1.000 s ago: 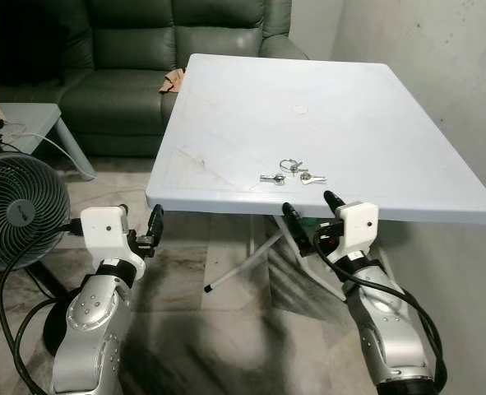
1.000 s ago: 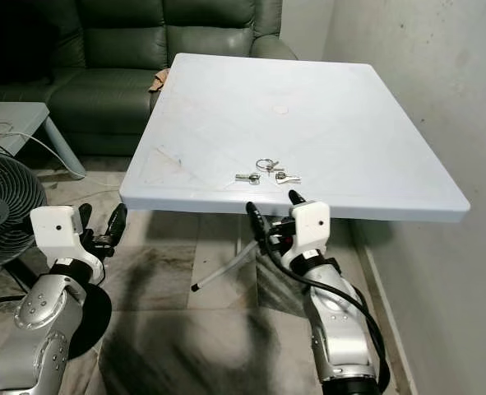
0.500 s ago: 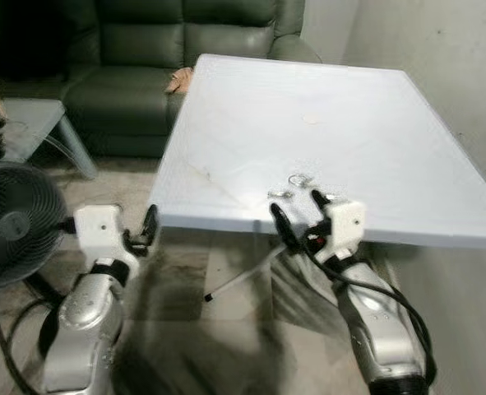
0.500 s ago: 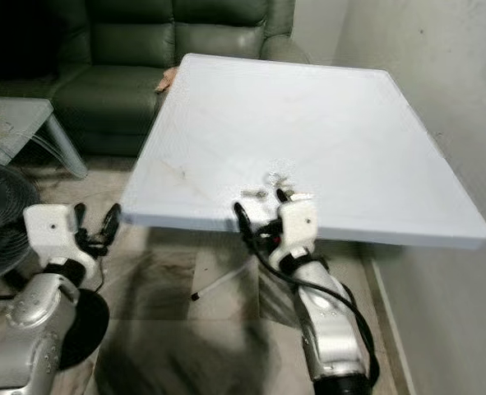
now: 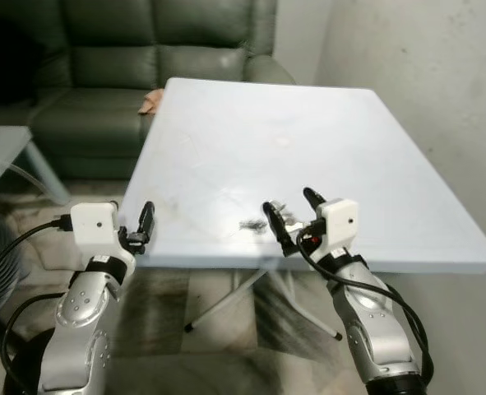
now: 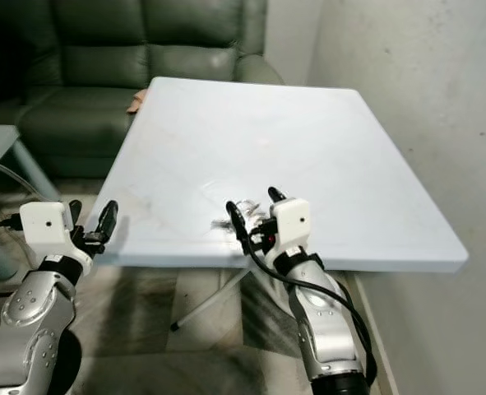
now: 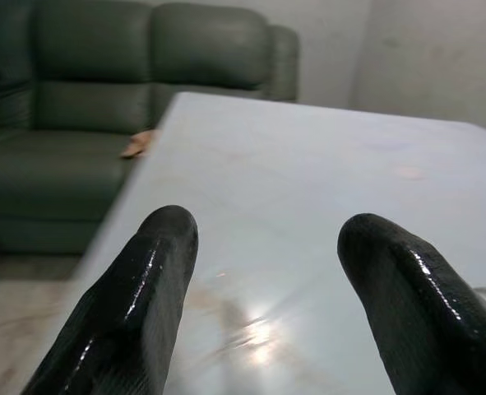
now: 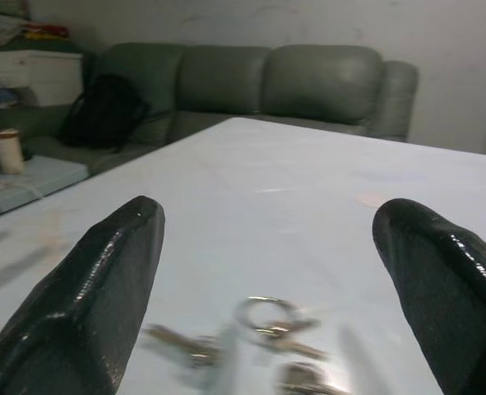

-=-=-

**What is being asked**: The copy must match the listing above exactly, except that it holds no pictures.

**Exercise result**:
1.000 s ago: 
1.000 s ago: 
0.500 s ago: 
0.500 s ago: 
now: 
now: 
now: 
now: 

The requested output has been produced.